Pain for farmers as maize yields drop in bread basket
What you need to know:
- Shortage of agricultural extension officers, importation of cheaper maize and market instability driving the subsector to its knees.
- The unsteady market prices caused by importation of cheap cereals is driving many maize farmers out of the sub-sector.
Maize production in the North Rift region, the country’s bread basket, has sharply declined as farmers invest in other crops.
The Ministry of Agriculture estimates that there was a 20 per cent drop in harvests from 21 million to 16 million in the 2020 season due to various factors — ranging from erratic rainfall to substandard farm inputs and outbreaks of fall army worm, head smut and maize lethal necrosis.
According to agricultural experts, a shortage of agricultural extension officers, importation of cheaper maize and market instability is driving the subsector to its knees.
In Uasin Gishu, yields dropped from 4.4 million to 3.7 million bags in 2017 while in Trans Nzoia County the harvest declined from 5.3 million bags to 4.7 million bags, with experts blaming soil acidity and use of substandard fertiliser.
“I used to harvest an average of 30 bags per acre then but can hardly manage 20 bags now. Soil fertility has gone down while farmers are unable to access to information on modern crop production techniques from extension officials as was the case before,” Ms Hellen Kirarei, a farmer from Cheptiret in Uasin Gishu County, tells the Nation.
“The government needs to come up with effective policies on food security and curb the importation of cheap maize,” Ms Kirarei adds.
According to annual agriculture reports, total yields reduced from 27 million bags to 21 million bags in the 2013/2014 season and from 31 million bags in 2012/2013.
Reduced yields
Many of the agricultural extension officers have retired and are yet to be replaced due to lack of money for county governments to hire new ones, officials have told the Nation in confidence.
“One extension officer covers three to four locations unlike in the past when each sub-location had one,” says Mr Paul Lang’at, a private consultant in agricultural extension services in the North Rift region.
“Apart from a shortage of staff, lack of equipment, mobility and inadequate funding from the government to set up demonstration fields are some of the challenges bedevilling the maize sector,” he explains.
A study by the Kenya Agricultural and Livestock Research Organization indicates that farmers in Uasin Gishu and Trans-Nzoia counties lose an average of 10 bags of maize per harvest due to declined soil fertility caused by continuous application of a common type of fertiliser.
An earlier report on fertiliser use said yields have dropped from 30 to 20 bags per farm due to loss of soil fertility.
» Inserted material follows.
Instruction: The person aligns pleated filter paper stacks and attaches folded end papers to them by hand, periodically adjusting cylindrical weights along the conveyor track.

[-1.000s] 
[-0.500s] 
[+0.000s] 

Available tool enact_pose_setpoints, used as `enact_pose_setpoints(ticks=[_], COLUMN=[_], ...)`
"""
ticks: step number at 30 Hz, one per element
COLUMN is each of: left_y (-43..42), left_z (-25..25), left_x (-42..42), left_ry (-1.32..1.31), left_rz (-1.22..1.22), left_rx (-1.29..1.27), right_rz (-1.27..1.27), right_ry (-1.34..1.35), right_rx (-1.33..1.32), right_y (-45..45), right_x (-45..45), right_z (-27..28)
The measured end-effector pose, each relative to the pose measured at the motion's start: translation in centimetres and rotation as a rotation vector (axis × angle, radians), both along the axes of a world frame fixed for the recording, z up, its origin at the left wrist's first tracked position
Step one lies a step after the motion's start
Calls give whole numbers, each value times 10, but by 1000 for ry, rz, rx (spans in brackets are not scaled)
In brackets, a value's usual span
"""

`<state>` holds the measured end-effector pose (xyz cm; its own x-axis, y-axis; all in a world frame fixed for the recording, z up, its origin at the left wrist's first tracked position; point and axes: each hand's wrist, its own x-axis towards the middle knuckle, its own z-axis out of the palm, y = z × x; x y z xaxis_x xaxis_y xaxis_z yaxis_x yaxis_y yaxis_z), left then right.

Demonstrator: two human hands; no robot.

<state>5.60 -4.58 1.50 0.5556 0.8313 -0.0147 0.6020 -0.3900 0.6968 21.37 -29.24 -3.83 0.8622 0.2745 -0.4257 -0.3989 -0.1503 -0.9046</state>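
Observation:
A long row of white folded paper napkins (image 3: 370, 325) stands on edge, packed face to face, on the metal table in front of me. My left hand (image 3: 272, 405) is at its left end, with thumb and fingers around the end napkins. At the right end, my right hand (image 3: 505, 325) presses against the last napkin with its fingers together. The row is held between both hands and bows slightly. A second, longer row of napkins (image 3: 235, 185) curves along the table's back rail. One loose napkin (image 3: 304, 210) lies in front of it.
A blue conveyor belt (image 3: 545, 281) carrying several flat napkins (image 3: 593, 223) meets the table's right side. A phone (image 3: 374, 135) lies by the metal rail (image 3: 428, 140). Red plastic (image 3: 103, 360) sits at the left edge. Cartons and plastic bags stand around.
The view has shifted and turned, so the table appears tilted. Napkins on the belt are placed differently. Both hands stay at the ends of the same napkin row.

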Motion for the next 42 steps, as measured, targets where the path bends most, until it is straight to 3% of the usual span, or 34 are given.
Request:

It costs farmers between Sh1,500 and Sh2,000 to carry out sampling to determine acidity level of their soil.
The Kenya Plant Health and Inspectorate Service and the Kenya Agricultural Research Institute are among the institutions that carry out soil analysis. World Bank Kenya Economic Update report blames distribution of subsidised fertiliser to mainly benefit middle and large scale farmers at the expense of smallholders, who should ideally be the main targets of the fertiliser subsidy programme.
The unsteady market prices caused by importation of cheap cereals is driving many maize farmers out of the sub-sector.
“Deteriorating prices due to an influx of imported grains is turning maize into an unprofitable investment,” says Mr Jackson Kosgei, a farmer in Moiben, Uasin Gishu County, while urging the government to regulate importation to protect the local market.
Imported chemicals
Farmers also want the government to re-introduce the Guaranteered Minimum Return (GMR) policy to cushion them from heavy losses due to natural calamities including floods and drought.
“Most farmers secure loans from organisations such as the Agricultural Finance Corporation and get into huge financial distress when their crops are wiped out through natural calamities,” says Mr Samuel Lang’at, a farmer in Burende in Nandi County.
He claims that some of the farmers are currently at risk of being auctioned off due to failure to service their loans after they realised low harvests last season. The GMR scheme was scrapped following liberalisation of the economy.
“How can one continue investing in commercial maize farming when agriculture has been rendered a risky venture? It is almost impossible to access credit from [the Agricultural Finance Corporation] while commercial banks are not ready to give farmers loans,” Mr Lang’at laments.
Farmers want the government to waive duty on imported chemicals to control weeds and pests and allow them to profit from commercial maize production.
“The issue of Genetically Mortified Organisms- GMO is not yet a major threat to the maize sub-sector. What the government needs to do is subsidize farm inputs and guarantees ready market for the produce,” says Mr Samson Kemboi.
Most farmers in the region, he reveals, have adopted modern farming techniques to increase productivity but price fluctuations in the market remain their biggest challenge.